Ministers have pointed to the unemployment rate falling below 5% as evidence that their approach is delivering results. However, the sharp slowdown in private sector hiring and the continued weakness in vacancies present a more mixed picture for the months ahead.
The government faces pressure to address rising youth unemployment and the growth of insecure work. With the next set of ONS figures due in July, ministers will be keen to demonstrate that the labour market can stabilise despite global headwinds.

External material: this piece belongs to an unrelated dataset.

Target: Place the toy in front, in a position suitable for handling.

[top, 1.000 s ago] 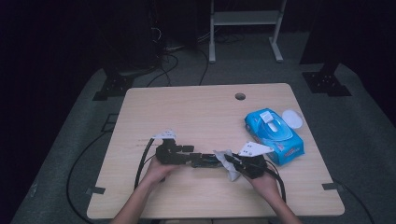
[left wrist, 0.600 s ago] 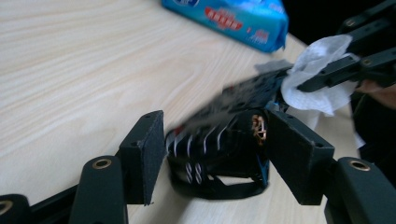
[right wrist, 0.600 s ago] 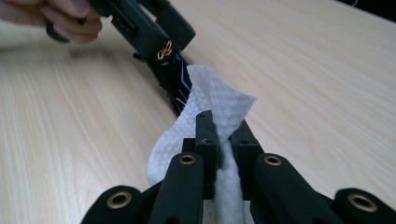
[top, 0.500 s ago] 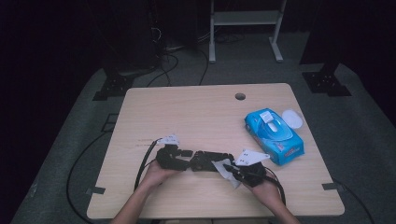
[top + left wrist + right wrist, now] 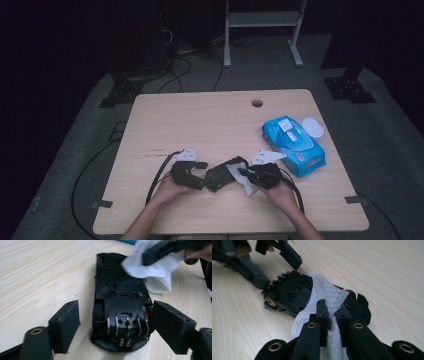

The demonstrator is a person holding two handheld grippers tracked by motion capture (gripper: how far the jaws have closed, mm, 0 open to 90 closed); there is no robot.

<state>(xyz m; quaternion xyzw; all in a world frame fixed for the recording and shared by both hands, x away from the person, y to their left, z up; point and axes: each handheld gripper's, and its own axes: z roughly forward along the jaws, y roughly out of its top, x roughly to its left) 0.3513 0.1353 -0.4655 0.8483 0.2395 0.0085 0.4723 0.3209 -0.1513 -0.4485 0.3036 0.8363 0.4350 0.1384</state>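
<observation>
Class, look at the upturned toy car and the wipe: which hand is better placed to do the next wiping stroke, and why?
Right. The right tongs are shut on the wipe, which already lies on the toy car underside. The left tongs have just been opening around the car's end, gripping nothing.

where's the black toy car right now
In the high view the black toy car lies upside down near the table's front edge, between the left gripper and right gripper, whose white wipe rests on it.

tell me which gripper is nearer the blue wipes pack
Right. The right gripper, shut on a white wipe, sits just left of the wipes pack. The left gripper lies further left, beyond the toy car.
</observation>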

Analysts and Workers Highlight Growing Pressures
Yael Selfin of KPMG UK noted that the labour market is “not proving a major contributor to inflation”, with workers increasingly reluctant to push for higher pay. Shazia Ejaz of the Recruitment and Employment Confederation warned that global pressures and domestic political uncertainty are making employers hesitant to commit to hiring.
Jamie Younger, who owns a pub in south London, explained that minimum wage rises combined with increased National Insurance contributions have made hiring more difficult. His establishment now only recruits experienced staff, limiting opportunities for young people entering their first jobs.
Student worker Sasha Swann described feeling “extremely fearful” about entering the workforce after university. These personal accounts illustrate how the national statistics translate into real challenges for individuals and communities across the UK, particularly in sectors reliant on entry-level recruitment.